When you reach the line that contains "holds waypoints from" in the data below, start reproducing lines exactly, and stop after the line that contains "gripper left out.".

*** Records to process ***

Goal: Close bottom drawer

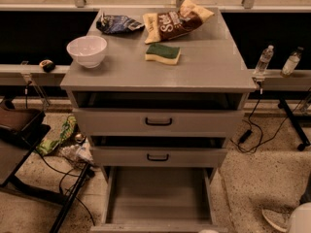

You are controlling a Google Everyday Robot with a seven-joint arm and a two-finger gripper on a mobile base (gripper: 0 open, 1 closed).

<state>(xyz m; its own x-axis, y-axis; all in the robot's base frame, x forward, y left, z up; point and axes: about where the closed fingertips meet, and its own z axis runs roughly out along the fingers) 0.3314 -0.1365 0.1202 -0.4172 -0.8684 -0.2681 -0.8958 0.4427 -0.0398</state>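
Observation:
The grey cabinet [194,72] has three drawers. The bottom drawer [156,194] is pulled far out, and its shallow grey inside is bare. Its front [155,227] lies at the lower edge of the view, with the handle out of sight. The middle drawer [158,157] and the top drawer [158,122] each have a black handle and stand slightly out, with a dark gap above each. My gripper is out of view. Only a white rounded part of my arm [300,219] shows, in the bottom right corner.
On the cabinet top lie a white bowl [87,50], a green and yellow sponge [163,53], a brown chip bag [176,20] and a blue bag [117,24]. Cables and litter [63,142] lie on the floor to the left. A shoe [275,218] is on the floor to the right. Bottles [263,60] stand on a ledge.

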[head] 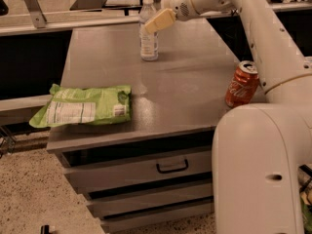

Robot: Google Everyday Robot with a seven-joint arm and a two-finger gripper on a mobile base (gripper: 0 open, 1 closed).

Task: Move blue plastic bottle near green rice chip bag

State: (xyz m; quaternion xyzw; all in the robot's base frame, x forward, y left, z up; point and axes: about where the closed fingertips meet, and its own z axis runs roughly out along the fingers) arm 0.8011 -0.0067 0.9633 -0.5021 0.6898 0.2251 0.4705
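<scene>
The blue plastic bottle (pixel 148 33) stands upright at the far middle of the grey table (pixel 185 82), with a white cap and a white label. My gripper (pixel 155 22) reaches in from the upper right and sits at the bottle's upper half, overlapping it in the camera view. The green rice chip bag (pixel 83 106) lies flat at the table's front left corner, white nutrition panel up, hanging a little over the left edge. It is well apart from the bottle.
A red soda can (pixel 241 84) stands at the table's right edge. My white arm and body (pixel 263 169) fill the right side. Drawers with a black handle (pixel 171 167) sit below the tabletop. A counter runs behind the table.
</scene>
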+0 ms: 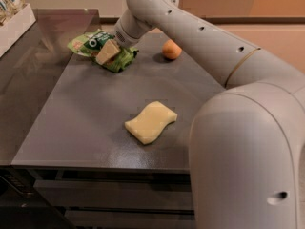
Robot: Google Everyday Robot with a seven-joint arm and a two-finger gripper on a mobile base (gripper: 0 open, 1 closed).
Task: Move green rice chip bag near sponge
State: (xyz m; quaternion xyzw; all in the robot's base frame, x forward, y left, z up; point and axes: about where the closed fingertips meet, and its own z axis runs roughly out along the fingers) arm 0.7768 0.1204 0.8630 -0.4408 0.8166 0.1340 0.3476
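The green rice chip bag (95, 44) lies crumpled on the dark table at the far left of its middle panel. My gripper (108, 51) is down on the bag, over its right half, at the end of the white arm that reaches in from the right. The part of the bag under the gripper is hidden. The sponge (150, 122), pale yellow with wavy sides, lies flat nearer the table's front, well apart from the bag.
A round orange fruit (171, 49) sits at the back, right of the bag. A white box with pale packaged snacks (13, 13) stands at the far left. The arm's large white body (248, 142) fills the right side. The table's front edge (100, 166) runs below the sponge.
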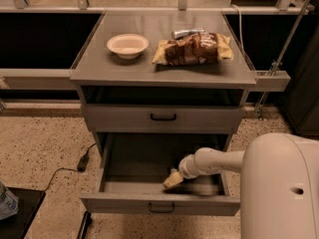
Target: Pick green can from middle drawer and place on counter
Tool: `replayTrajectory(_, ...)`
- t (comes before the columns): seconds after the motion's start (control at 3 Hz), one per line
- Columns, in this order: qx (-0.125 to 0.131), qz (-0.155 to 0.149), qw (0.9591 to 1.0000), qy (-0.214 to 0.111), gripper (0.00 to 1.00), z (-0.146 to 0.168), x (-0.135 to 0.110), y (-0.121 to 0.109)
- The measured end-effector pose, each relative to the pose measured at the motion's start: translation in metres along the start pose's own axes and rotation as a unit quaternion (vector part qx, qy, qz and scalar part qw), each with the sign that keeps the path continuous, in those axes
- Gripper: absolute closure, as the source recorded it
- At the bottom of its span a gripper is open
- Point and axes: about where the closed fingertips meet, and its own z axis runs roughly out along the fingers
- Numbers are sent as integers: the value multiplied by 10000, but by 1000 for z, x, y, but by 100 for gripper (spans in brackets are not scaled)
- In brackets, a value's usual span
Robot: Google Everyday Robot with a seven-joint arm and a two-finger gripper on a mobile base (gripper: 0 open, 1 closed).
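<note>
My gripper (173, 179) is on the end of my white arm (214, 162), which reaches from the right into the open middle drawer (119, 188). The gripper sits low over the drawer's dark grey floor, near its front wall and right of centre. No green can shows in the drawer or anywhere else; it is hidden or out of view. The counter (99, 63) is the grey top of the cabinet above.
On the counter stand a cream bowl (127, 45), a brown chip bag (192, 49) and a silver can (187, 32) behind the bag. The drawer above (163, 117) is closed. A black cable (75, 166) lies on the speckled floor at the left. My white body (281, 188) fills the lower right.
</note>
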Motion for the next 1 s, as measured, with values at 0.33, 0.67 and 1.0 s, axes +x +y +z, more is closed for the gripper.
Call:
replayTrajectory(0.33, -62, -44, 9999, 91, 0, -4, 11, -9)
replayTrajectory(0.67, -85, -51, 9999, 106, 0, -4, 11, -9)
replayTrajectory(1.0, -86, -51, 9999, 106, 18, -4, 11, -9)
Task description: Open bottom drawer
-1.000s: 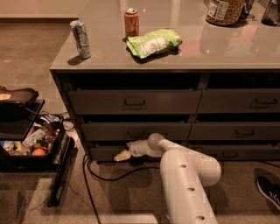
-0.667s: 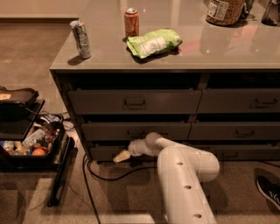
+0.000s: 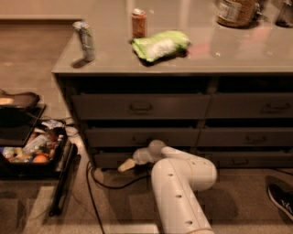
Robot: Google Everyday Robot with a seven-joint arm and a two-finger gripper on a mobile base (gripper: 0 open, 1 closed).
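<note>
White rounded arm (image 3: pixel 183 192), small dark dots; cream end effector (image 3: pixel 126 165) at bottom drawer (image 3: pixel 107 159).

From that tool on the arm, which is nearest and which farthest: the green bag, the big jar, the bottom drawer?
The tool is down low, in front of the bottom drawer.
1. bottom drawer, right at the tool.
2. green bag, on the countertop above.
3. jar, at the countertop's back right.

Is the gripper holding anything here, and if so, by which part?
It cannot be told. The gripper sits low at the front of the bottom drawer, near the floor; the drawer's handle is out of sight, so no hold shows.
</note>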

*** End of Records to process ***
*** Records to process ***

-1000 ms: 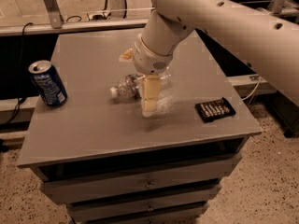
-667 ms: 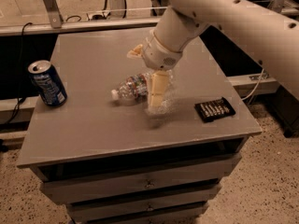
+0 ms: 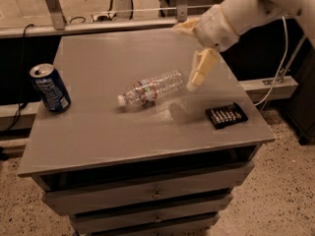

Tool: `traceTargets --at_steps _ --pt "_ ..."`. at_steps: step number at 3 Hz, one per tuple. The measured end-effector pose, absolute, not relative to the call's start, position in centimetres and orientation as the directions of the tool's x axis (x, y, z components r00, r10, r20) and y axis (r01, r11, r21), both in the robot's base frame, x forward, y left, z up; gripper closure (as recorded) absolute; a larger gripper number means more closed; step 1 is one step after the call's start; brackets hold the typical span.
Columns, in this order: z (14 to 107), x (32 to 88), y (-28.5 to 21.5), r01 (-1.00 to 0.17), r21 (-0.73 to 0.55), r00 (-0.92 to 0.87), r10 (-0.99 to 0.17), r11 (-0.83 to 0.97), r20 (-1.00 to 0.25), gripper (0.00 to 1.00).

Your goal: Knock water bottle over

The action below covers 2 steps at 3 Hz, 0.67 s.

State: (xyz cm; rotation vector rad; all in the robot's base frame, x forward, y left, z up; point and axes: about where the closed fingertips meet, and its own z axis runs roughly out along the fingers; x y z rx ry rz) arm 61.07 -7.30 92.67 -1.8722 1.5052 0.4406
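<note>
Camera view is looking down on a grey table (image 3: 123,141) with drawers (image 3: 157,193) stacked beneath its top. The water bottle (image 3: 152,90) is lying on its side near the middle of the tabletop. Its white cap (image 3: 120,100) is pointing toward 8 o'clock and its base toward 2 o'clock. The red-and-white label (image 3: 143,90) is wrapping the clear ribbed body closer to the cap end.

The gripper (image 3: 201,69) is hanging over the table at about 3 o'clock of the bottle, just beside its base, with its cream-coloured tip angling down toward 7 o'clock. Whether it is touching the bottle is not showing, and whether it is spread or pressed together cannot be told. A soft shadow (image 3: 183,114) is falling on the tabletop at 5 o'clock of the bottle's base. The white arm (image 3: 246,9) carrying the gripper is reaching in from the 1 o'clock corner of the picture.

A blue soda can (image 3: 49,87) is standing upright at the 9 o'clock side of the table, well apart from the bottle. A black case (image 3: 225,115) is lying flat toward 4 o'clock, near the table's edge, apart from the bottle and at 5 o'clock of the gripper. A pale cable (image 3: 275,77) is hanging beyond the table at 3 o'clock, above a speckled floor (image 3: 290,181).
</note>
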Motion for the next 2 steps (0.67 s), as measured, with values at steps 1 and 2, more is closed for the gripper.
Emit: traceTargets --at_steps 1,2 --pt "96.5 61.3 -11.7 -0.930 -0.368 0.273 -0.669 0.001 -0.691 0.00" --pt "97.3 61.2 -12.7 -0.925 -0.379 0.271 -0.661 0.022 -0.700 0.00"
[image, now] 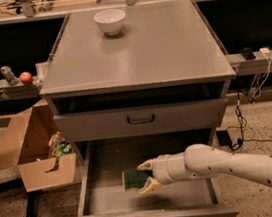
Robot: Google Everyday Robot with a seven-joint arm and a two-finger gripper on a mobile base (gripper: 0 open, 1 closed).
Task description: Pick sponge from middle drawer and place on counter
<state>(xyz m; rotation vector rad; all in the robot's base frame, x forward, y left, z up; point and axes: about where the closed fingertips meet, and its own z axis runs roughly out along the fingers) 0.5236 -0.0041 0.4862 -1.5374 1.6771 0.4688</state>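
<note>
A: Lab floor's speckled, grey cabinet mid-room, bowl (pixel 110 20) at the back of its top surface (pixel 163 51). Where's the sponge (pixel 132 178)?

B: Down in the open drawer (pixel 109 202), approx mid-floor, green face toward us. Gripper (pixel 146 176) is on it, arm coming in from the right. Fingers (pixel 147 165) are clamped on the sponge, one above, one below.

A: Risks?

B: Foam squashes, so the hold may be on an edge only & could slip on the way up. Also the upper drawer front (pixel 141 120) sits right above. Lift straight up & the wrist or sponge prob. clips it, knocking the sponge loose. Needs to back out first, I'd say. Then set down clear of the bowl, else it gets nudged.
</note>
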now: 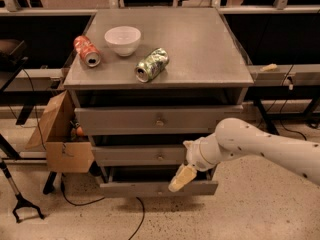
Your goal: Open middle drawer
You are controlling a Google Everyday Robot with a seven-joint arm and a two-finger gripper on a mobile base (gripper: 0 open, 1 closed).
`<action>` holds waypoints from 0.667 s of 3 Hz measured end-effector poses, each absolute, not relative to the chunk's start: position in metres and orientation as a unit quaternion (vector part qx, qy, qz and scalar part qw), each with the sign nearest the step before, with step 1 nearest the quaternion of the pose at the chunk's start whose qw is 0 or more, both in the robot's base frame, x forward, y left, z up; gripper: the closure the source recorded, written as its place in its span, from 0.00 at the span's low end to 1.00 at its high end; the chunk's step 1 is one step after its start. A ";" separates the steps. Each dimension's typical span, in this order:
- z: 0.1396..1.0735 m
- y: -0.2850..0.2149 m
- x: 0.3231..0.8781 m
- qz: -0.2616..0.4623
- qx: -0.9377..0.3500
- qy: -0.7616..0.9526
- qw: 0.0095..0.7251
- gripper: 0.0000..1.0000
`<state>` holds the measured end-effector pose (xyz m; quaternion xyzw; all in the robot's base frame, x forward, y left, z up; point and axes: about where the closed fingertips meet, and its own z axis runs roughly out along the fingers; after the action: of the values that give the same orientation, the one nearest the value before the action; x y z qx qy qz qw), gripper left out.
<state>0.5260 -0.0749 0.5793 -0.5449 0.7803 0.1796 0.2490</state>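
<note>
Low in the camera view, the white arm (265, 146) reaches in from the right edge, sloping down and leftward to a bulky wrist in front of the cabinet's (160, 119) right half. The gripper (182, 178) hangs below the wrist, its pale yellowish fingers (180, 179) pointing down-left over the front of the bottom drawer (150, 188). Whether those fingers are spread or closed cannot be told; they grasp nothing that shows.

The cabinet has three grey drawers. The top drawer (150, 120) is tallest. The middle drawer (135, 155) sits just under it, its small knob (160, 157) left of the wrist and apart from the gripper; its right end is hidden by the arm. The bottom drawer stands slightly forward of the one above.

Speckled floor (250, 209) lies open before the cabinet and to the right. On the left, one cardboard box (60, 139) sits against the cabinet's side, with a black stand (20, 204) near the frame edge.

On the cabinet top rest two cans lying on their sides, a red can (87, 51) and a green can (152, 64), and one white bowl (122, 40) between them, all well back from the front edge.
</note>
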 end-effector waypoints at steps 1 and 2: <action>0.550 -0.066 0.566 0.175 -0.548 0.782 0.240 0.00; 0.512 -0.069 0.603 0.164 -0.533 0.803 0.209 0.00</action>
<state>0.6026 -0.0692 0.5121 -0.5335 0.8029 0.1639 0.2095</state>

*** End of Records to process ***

- Written answer -
`<action>` holds waypoints from 0.667 s of 3 Hz measured end-effector poses, each absolute, not relative to the chunk's start: position in metres and orientation as a unit quaternion (vector part qx, qy, qz and scalar part qw), each with the sign nearest the step before, with step 1 nearest the quaternion of the pose at the chunk's start whose qw is 0 or more, both in the robot's base frame, x forward, y left, z up; gripper: the closure the source recorded, written as its place in its span, from 0.00 at the span's low end to 1.00 at its high end; the chunk's step 1 is one step after its start. A ";" separates the steps. Each dimension's typical span, in this order:
- z: 0.1396..1.0735 m
- y: -0.2850..0.2149 m
- x: 0.3231..0.8781 m
- qz: -0.2616..0.4623
- qx: -0.9377..0.3500
- qy: -0.7616..0.9526
- qw: 0.0095..0.7251
- gripper: 0.0000..1.0000
`<state>` holds the measured end-effector pose (xyz m; quaternion xyzw; all in the robot's base frame, x forward, y left, z up; point and axes: about where the closed fingertips meet, and its own z axis runs roughly out along the fingers; after the action: of the values that give the same orientation, the one nearest the value before the action; x y z qx qy qz qw), gripper left out.

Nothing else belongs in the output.